Computer Sciences Corp., a technology contractor for government and corporate customers, rose the most in six months after topping estimates with its quarterly results and annual forecast.
CSC gained 16 percent to $29.53 at the close in New York, the biggest increase since Feb. 8 -- the day after a new chief executive officer was appointed to turn the company around. The shares have advanced 25 percent this year as the company recovers from a U.K. health-contract dispute and regulatory probes into its accounting.
CEO Mike Lawrie, in his first few months in the role, is cutting about $1 billion in expenses over the next 18 months as he focuses more on profitability than revenue growth. He’s also trying to centralize the Falls Church, Virginia-based company’s operations around types of business, rather than geographies.
“We are beginning to see some early signs of improving financial performance,” Lawrie said on a conference call. “We have now begun the initial implementation phases of a much simpler and clearer operating model.”
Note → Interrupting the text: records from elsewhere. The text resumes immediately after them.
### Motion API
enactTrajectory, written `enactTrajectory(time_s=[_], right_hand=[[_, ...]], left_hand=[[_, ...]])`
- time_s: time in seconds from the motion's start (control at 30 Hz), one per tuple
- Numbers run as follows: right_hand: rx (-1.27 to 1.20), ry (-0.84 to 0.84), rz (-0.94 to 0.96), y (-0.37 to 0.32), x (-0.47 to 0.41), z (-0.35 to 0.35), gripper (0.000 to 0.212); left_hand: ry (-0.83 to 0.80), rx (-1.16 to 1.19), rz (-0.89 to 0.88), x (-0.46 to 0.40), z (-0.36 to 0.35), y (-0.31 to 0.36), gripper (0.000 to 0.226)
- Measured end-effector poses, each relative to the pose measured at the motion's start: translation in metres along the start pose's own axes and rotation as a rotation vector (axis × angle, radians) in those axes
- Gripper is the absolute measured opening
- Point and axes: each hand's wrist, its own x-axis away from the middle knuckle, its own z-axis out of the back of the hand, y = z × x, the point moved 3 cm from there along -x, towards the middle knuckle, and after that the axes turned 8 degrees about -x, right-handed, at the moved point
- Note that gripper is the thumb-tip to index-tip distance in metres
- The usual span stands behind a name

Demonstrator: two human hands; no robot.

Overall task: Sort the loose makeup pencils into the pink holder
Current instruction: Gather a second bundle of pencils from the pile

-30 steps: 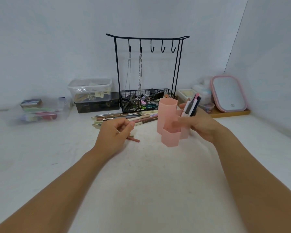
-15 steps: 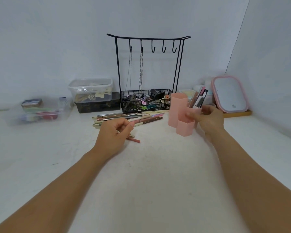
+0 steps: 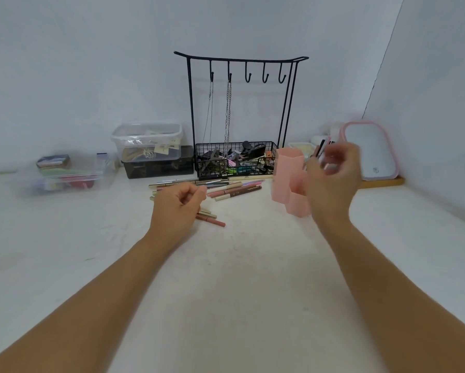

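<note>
The pink holder (image 3: 287, 170), made of hexagonal tubes, stands on the white table to the right of centre. Several pencils (image 3: 321, 148) stick out of its rear tube, partly hidden by my right hand (image 3: 333, 184). That hand is blurred, just right of and in front of the holder, with its fingers apart and nothing in them. A pile of loose makeup pencils (image 3: 234, 189) lies in front of the wire basket. My left hand (image 3: 176, 208) hovers over the pile's near left end, fingers curled with nothing visible in them. One reddish pencil (image 3: 215, 222) lies just beside it.
A black wire rack with hooks (image 3: 239, 60) and a cluttered basket (image 3: 234, 160) stands behind the pencils. A clear tub (image 3: 148, 141) on a dark box (image 3: 158, 168) and a clear case (image 3: 70, 176) sit at the left. A pink-framed mirror (image 3: 371, 152) leans at the right wall.
My right hand carried the pink holder to the right, set it on the table and let go. My left hand has barely moved.
</note>
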Motion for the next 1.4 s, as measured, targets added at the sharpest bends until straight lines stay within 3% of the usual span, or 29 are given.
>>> enactTrajectory(time_s=[0.07, 0.13, 0.2, 0.27, 0.37, 0.5, 0.57, 0.67, 0.87, 1.07, 1.17, 1.33, 1.4], right_hand=[[0.01, -0.351, 0.056, -0.002, 0.032, -0.025, 0.015], [0.16, -0.693, 0.046, 0.015, 0.066, -0.049, 0.019], [0.343, -0.891, 0.097, 0.036, 0.083, -0.066, 0.03], [0.459, -0.98, 0.138, 0.047, 0.08, -0.079, 0.035], [0.569, -0.979, 0.148, 0.056, 0.064, -0.094, 0.032], [0.589, -0.94, 0.101, 0.064, 0.057, -0.113, 0.011], [0.589, -0.943, 0.113, 0.068, 0.058, -0.118, 0.013], [0.602, -1.015, 0.135, 0.068, 0.058, -0.125, 0.018], [0.627, -1.273, 0.133, 0.055, 0.044, -0.144, 0.007], [0.605, -1.349, 0.118, 0.047, 0.036, -0.144, 0.008], [0.423, -1.226, 0.068, 0.016, 0.028, -0.145, 0.007], [-0.25, -1.222, -0.411, -0.032, 0.045, -0.152, 0.005], [-0.356, -1.213, -0.502, -0.031, 0.053, -0.156, 0.006]], left_hand=[[0.044, -0.006, 0.047, -0.002, 0.002, -0.003, 0.029], [0.077, 0.007, 0.094, -0.003, 0.005, -0.005, 0.028], [0.099, 0.026, 0.143, -0.005, 0.01, -0.008, 0.025], [0.128, 0.057, 0.182, -0.007, 0.014, -0.012, 0.024], [0.158, 0.121, 0.243, -0.011, 0.018, -0.019, 0.023], [0.149, 0.168, 0.299, -0.015, 0.019, -0.03, 0.022], [0.121, 0.156, 0.278, -0.017, 0.016, -0.028, 0.022], [0.085, 0.117, 0.246, -0.017, 0.012, -0.026, 0.02], [0.075, 0.095, 0.23, -0.018, 0.012, -0.029, 0.014], [0.081, 0.138, 0.257, -0.019, 0.01, -0.032, 0.006], [0.027, 0.243, 0.275, -0.016, 0.009, -0.027, 0.008], [-0.098, 0.428, 0.225, -0.009, 0.006, -0.009, 0.015], [-0.114, 0.433, 0.228, -0.008, 0.006, -0.007, 0.009]])
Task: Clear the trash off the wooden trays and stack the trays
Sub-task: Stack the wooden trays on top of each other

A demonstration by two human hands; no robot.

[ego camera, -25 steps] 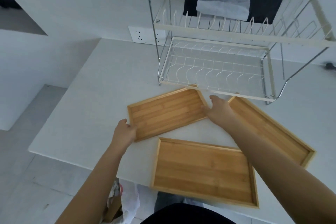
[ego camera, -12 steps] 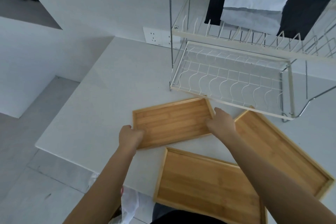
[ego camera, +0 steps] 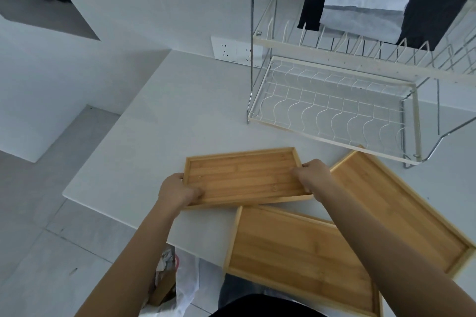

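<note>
Three bare wooden trays are on the white counter. The smallest tray (ego camera: pixel 244 176) is held at both short ends: my left hand (ego camera: pixel 176 189) grips its left end with the thumb inside, my right hand (ego camera: pixel 313 177) grips its right end. Its near edge overlaps the far rim of the large near tray (ego camera: pixel 296 252), which hangs over the counter's front edge. A third tray (ego camera: pixel 401 208) lies angled at the right, partly behind my right forearm. No trash shows on any tray.
A two-tier wire dish rack (ego camera: pixel 334 103) stands behind the trays, with dark and white cloths (ego camera: pixel 365 8) on its top tier. A wall socket (ego camera: pixel 234 50) is left of it. Below the counter's front edge a white plastic bag (ego camera: pixel 180 280) holds crumpled trash.
Both hands have closed on the small tray's ends and turned it from slanted to nearly square. It has come toward me and now overlaps the near tray's far rim.
</note>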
The company predicted that earnings for the full year will be $2.10 to $2.30 a share. Analysts estimated $1.98 on average, according to data compiled by Bloomberg.
CSC also is moving toward a tentative agreement with the U.K’s National Health Service, after writing off almost $1.5 billion of a disputed contract, Lawrie said on the call. Once an accord is reached, it will need government approval, he said.
Meanwhile, CSC has completed an independent audit investigation into its accounting practices, he said. It found no additional material accounting errors. CSC said it will continue to cooperate with a separate Securities and Exchange Commission investigation into the matter.
First-quarter net income fell to $40 million, or 26 cents a share, from $183 million, or $1.17, a year earlier, CSC said today. Analysts had estimated 22 cents on average, according to data compiled by Bloomberg. Sales dropped 1.9 percent to $3.96 billion, in line with projections.